[TASK STATEMENT]
Can you write out the whole listing exactly?
—————
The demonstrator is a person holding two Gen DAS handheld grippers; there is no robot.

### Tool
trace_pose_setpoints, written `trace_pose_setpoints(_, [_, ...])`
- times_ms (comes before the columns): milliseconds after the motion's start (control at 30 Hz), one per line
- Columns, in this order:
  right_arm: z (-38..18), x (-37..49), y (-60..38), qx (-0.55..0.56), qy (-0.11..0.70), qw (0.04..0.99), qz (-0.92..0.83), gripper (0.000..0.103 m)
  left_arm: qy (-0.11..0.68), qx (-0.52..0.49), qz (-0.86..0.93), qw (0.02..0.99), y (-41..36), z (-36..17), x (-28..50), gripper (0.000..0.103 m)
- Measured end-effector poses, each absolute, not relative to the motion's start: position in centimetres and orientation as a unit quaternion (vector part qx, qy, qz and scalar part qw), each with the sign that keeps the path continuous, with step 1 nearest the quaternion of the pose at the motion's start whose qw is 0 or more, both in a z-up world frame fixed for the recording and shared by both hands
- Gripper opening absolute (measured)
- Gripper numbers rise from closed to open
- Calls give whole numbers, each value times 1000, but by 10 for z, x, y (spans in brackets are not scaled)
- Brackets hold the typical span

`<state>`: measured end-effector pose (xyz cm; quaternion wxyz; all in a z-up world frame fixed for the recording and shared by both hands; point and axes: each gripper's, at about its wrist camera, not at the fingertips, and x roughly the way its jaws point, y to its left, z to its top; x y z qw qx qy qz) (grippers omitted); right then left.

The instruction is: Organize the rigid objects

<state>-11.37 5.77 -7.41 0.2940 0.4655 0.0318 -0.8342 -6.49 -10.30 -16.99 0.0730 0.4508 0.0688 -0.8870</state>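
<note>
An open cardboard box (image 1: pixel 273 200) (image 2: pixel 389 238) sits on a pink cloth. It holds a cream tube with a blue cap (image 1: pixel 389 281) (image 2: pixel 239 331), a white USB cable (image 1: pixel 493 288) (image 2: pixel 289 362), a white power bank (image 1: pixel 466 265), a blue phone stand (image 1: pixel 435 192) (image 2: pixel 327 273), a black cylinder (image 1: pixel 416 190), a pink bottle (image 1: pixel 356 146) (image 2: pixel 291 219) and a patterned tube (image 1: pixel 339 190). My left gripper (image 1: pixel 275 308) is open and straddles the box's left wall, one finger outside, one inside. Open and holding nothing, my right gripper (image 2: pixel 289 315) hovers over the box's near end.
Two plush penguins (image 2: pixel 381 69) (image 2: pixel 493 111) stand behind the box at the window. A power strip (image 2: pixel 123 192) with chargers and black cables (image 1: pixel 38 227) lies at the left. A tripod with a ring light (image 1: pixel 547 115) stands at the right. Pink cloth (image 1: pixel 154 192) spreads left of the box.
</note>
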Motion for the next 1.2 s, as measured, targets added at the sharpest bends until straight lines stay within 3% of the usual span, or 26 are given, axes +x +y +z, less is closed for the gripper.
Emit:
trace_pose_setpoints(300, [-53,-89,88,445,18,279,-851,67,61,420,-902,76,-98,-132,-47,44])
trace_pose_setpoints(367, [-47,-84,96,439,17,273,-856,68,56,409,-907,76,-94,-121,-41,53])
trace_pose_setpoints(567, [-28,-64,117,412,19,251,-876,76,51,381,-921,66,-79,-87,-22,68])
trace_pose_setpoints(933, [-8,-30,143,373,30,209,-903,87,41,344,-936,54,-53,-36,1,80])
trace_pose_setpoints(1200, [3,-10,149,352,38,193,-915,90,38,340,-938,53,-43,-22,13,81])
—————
[WRITTEN REPLY]
The demonstrator is a person holding two Gen DAS handheld grippers; there is no robot.

### Tool
trace_pose_setpoints, written `trace_pose_setpoints(_, [_, ...])`
- times_ms (comes before the columns): milliseconds after the motion's start (control at 30 Hz), one per line
- Columns, in this order:
  right_arm: z (-38..18), x (-37..49), y (-60..38), qx (-0.55..0.56), qy (-0.11..0.70), qw (0.04..0.99), qz (-0.92..0.83), gripper (0.000..0.103 m)
  left_arm: qy (-0.11..0.68), qx (-0.52..0.49), qz (-0.86..0.93), qw (0.02..0.99), y (-41..36), z (-36..17), x (-28..50), gripper (0.000..0.103 m)
- Measured end-effector poses, each absolute, not relative to the motion's start: position in centimetres and orientation as a unit quaternion (vector part qx, qy, qz and scalar part qw), each with the sign that keeps the path continuous, with step 1 nearest the quaternion of the pose at the motion's start whose qw is 0 or more, both in a z-up world frame fixed for the recording and shared by both hands
- Gripper opening absolute (measured)
- Gripper numbers rise from closed to open
- Calls give whole numbers, each value times 1000, but by 10 for z, x, y (spans in brackets are not scaled)
- Brackets hold the typical span

`<state>`: measured end-effector pose (xyz cm; quaternion wxyz; all in a z-up world frame fixed for the recording and shared by both hands; point and axes: each gripper's, at about its wrist camera, not at the fingertips, and x roughly the way its jaws point, y to its left, z to its top; x y z qw qx qy qz) (grippers omitted); right then left.

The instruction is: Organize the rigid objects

<state>-11.37 5.77 -7.41 0.2940 0.4655 0.0318 -0.8342 -6.49 -10.30 -16.99 0.0730 0.4508 0.0688 -0.8870</state>
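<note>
An open cardboard box (image 1: pixel 273 200) (image 2: pixel 389 238) sits on a pink cloth. It holds a cream tube with a blue cap (image 1: pixel 389 281) (image 2: pixel 239 331), a white USB cable (image 1: pixel 493 288) (image 2: pixel 289 362), a white power bank (image 1: pixel 466 265), a blue phone stand (image 1: pixel 435 192) (image 2: pixel 327 273), a black cylinder (image 1: pixel 416 190), a pink bottle (image 1: pixel 356 146) (image 2: pixel 291 219) and a patterned tube (image 1: pixel 339 190). My left gripper (image 1: pixel 275 308) is open and straddles the box's left wall, one finger outside, one inside. Open and holding nothing, my right gripper (image 2: pixel 289 315) hovers over the box's near end.
Two plush penguins (image 2: pixel 381 69) (image 2: pixel 493 111) stand behind the box at the window. A power strip (image 2: pixel 123 192) with chargers and black cables (image 1: pixel 38 227) lies at the left. A tripod with a ring light (image 1: pixel 547 115) stands at the right. Pink cloth (image 1: pixel 154 192) spreads left of the box.
</note>
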Motion for the next 1.2 s, as measured, targets added at the sharpest bends until straight lines stay within 3% of the usual span, or 26 are given, axes +x +y +z, less is closed for the gripper.
Emit:
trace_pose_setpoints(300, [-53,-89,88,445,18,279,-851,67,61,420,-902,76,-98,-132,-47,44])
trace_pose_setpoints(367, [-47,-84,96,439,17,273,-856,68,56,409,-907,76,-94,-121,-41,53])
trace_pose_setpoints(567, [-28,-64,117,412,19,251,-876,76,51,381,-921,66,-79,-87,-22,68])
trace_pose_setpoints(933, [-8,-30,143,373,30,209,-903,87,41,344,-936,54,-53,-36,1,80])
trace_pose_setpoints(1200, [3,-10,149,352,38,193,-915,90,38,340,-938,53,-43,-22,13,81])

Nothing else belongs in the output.